The next fifty years would be remembered as ‘the Golden Calm’

Monday, April 24th, 2023

The Battle of Delhi was, William Dalrymple explains (in The Anarchy), the last time British troops faced French officers in South Asia, ending more than a century of rivalry:

At 10 a.m., after marching eighteen miles, with the sun beginning to beat down on the column, Lake ordered a halt for breakfast beside a marshy lake on the banks of the Hindan. Tents were erected, boots were removed, fires lit and the sepoys began to cook their parathas. The general sent a dram around his officers.

Quite suddenly there was a series of bright flashes and the thunder crash of heavy artillery, ‘shattering not only the tranquillity of the day but the eardrums of men closest to the guns … The accompanying pressure wave generated by the explosive muzzle-blasts, which flattened the obstructing grass, was immediately followed by other, unnatural and far more eerie auditory sensations that played upon deafened ears. Grape shot tore and chain shot scythed through the grass with a shearing sound which was followed by a metallic clatter or muffled thuds depending on whether the projectiles struck equipment or the flesh of men and horses.’

It was a massacre. Among the many casualties was Pester, who was hit by some of the first volleys: ‘A grapeshot passed through the housing of my pistols, and shattered the stock of one of them, and I felt my horse stagger under me; another grape had grazed his side and lodged under the skin; a third went through him. It entered at his near quarter and passed out at the other. He staggered and fell onto me.’

Chaos broke out, but the Marathas remained at their defensive position on the raised ground, failing to advance and scatter the terrified Company sepoys. This gave Lake time to rally his men. Deciding to lure Bourquien off his strong position, Lake gave the order for the infantry to fall back in a feint, and they did so, between two wings of cavalry who lay hidden behind the tall grass. The Marathas took the bait and rushed forward, only to find themselves caught in a pincer movement. The Company infantry then turned and advanced methodically forward with bayonets, supported by the galloper guns. ‘We drove them into the Yamuna,’ wrote the badly bruised Pester, ‘and hundreds of them were destroyed in endeavouring to cross it.’

The Flying Artillery was up, and the river appeared boiling by the fire of grape kept up on those of the enemy who had taken to the river. It was literally, for a time, a stream of blood, and presented such a scene as at another period would freeze a man’s very soul. When this was past, we faced about, and returned to the field of battle to collect our wounded men and officers …
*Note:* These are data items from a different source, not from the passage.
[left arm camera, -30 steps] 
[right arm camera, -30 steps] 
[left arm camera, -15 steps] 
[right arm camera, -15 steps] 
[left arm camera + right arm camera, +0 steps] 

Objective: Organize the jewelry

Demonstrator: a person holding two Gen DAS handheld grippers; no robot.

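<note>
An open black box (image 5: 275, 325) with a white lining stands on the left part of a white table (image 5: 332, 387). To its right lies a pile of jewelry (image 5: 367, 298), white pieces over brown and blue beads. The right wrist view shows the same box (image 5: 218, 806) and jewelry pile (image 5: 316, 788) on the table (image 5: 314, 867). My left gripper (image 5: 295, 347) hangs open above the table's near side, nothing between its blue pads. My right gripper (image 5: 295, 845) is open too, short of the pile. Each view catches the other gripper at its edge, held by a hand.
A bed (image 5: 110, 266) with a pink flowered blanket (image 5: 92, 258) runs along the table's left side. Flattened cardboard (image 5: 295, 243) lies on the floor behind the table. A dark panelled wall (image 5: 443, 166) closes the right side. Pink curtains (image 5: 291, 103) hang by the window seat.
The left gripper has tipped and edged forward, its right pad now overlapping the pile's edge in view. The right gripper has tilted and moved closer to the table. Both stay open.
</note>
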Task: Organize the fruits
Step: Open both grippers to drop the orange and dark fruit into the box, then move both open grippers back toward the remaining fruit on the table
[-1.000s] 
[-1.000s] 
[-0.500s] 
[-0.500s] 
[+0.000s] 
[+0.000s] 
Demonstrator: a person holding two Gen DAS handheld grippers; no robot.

There the scene was truly shocking … About thirty surgeons were absolutely covered in blood, performing operations on the unfortunate soldiers who had had their legs and arms shattered in the action, and death in every shape seemed to preside in this assembly of human misery. Their exclamations were enough to pierce the hardest heart. Numbers were fainting, and even dying under the operation; others bore the pain with as much fortitude as they could … In one corner of the tent stood a pile of legs and arms, from which the boots and clothes of many were not yet stripped off.

That night, five French commanders gave themselves up, and Lord Lake wrote to tell Wellesley what had passed. He added: ‘Your Lordship will perceive that our loss has been very great … under as heavy a fire as I have ever been witness to …’ Later he expanded on the bravery and skill shown by his Maratha opponents. ‘Their battalions are uncommonly well appointed,’ he wrote, ‘have a most numerous artillery, as well served as they possibly can be.’

All the sepoys of the enemy behaved exceedingly well, the gunners standing to their guns until killed by the bayonet … I was never in so severe a business in my life, and I pray to God I may never be in such a situation again. Their army is better appointed than ours; no expense is spared, and they have three times the number of men to a gun we have. These fellows fought like devils, or rather heroes, and had we not made a disposition for attack in a style that we should have done against the most formidable army we could have been opposed to, I verily believe, from the position they had taken, we might have failed.

Terrible as it was, the Battle of Delhi was the last time British troops faced French officers in South Asia, ending more than a century of rivalry which had caused so much bloodshed, mostly of non-Europeans, across the subcontinent. It also brought to a close Hindustan’s unhappy century of being fought over, and plundered, by rival armies. As Khair ud-Din put it shortly afterwards, ‘the country is now flourishing and at peace. The deer lies down with the leopard, the fish with the shark, the pigeon with the hawk, and the sparrow with the eagle.’ mKhair ud-Din was, of course, writing to flatter his British patrons, but there was a measure of truth in what he wrote: in comparison with the horrors of the last century – ‘the Great Anarchy’ – the next fifty years would be remembered as ‘the Golden Calm’.

Most importantly, the Battle of Delhi decided the future fate of India. The Marathas were the last indigenous Indian power that was militarily capable of defeating the Company and driving it out of South Asia.